■ **Goal of the exercise**
Please copy, exactly as they appear below, the lines from the one containing "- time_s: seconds" through the one containing "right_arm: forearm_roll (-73".

■ **Exercise material**
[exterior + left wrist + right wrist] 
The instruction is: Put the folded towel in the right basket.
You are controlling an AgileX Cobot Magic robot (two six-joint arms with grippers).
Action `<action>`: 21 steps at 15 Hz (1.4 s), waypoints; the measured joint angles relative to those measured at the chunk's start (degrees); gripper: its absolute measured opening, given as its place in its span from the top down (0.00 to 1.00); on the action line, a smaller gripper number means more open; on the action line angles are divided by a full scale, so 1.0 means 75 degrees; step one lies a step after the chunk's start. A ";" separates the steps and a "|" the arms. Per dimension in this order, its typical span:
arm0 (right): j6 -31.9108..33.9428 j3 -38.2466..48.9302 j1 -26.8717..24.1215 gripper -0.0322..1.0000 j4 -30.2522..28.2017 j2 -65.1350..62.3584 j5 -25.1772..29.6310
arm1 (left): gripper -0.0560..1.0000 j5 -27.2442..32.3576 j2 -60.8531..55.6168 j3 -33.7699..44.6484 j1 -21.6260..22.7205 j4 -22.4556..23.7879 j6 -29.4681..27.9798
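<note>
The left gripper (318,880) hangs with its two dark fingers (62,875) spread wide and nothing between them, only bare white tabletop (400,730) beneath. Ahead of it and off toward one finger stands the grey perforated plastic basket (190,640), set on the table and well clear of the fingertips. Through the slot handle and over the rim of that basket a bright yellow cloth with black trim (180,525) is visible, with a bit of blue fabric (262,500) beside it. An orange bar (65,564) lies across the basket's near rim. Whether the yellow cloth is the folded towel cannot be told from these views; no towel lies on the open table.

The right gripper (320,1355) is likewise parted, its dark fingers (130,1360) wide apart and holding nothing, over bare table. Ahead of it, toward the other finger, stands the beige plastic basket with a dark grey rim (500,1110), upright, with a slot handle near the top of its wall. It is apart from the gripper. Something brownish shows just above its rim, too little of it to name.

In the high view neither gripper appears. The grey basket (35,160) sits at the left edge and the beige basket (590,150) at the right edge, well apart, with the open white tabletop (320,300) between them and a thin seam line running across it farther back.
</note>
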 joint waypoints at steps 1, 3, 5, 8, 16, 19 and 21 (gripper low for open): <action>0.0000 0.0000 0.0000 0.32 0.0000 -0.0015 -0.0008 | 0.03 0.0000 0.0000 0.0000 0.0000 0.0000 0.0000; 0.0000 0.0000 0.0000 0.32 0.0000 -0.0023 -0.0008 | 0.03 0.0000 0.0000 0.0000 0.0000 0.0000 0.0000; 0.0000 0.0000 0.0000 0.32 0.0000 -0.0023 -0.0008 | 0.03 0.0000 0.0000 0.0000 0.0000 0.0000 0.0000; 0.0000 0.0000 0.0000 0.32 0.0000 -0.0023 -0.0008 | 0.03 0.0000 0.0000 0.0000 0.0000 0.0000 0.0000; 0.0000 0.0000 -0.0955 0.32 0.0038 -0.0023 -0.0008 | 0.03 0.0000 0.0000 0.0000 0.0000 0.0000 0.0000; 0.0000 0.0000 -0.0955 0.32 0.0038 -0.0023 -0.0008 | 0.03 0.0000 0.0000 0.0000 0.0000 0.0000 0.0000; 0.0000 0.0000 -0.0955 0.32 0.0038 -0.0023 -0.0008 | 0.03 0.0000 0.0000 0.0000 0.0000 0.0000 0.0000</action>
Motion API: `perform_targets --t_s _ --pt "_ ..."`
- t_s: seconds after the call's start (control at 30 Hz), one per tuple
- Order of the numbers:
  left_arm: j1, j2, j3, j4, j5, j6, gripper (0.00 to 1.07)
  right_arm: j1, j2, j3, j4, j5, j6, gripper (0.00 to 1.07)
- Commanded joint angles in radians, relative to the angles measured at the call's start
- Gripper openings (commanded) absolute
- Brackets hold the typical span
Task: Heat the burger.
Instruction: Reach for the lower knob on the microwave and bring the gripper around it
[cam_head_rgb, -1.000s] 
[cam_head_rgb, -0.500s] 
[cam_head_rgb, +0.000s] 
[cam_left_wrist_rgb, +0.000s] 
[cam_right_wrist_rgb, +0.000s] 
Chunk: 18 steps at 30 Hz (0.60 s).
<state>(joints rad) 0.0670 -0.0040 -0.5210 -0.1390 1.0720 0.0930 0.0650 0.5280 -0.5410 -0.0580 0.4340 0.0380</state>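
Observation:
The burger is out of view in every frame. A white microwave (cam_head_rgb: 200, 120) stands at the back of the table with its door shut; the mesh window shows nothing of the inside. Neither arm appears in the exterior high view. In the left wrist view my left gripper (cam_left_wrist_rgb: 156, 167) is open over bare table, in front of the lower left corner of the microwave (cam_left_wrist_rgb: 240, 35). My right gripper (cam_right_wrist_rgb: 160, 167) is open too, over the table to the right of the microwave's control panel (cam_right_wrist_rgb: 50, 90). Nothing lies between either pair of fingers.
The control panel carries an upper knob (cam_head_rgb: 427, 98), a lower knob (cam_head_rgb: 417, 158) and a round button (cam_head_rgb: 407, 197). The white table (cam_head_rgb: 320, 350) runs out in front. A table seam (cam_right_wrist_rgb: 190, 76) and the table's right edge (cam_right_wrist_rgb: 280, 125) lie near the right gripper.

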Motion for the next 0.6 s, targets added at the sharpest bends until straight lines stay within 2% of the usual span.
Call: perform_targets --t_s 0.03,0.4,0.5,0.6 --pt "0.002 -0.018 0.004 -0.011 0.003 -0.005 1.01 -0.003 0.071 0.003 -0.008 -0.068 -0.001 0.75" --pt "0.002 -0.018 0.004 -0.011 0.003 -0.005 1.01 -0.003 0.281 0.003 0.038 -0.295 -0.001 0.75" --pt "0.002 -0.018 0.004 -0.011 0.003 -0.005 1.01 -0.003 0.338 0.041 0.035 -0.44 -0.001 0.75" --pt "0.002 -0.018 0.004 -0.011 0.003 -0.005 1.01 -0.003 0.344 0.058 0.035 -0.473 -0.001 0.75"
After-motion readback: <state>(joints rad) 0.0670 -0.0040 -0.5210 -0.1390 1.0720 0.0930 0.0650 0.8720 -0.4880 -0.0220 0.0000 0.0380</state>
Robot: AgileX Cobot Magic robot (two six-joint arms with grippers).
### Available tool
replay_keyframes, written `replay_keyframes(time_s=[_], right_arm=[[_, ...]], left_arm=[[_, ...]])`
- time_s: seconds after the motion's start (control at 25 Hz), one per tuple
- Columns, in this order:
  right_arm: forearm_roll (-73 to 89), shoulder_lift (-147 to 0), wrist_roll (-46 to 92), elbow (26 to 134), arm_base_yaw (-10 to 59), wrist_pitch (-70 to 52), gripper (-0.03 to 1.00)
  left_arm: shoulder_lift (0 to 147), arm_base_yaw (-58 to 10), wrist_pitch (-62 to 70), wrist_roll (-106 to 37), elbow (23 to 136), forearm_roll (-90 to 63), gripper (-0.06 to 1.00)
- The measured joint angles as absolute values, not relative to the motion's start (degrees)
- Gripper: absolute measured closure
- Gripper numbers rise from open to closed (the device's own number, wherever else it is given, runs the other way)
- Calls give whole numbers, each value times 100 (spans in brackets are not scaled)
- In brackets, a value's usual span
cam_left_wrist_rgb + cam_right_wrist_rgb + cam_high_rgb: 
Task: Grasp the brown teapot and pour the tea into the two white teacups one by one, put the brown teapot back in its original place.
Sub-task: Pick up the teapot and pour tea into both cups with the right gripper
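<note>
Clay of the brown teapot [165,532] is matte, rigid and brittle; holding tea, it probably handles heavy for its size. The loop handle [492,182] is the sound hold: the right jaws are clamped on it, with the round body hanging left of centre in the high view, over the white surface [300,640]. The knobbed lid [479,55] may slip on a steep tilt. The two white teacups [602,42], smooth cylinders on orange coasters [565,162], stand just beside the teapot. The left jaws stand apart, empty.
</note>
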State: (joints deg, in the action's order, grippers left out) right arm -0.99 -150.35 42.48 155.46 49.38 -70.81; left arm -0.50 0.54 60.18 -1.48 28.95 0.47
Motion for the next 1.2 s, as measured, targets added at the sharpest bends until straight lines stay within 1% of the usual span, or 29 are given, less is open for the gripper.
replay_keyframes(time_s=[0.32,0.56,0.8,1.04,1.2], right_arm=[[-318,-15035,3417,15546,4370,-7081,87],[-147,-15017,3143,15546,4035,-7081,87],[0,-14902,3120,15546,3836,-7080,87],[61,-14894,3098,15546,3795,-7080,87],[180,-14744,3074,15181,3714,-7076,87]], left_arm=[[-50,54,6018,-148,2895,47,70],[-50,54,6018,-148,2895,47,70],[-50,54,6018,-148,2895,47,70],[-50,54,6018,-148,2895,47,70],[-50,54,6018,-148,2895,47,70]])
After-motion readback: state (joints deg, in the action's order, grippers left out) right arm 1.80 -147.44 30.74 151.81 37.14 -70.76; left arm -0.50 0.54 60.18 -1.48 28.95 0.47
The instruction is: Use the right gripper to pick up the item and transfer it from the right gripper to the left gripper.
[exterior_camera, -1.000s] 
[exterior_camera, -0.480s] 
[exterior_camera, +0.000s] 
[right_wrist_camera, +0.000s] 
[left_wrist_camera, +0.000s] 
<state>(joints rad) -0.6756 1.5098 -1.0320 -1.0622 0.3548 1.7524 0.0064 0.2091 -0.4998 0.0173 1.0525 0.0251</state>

■ **Solved problem**
- time_s: seconds after the motion's start (control at 25 Hz), one per tuple
- Columns, in this order:
  right_arm: forearm_roll (-73 to 89), shoulder_lift (-147 to 0), wrist_roll (-46 to 92), elbow (26 to 134), arm_base_yaw (-10 to 59), wrist_pitch (-70 to 52), gripper (-0.03 to 1.00)

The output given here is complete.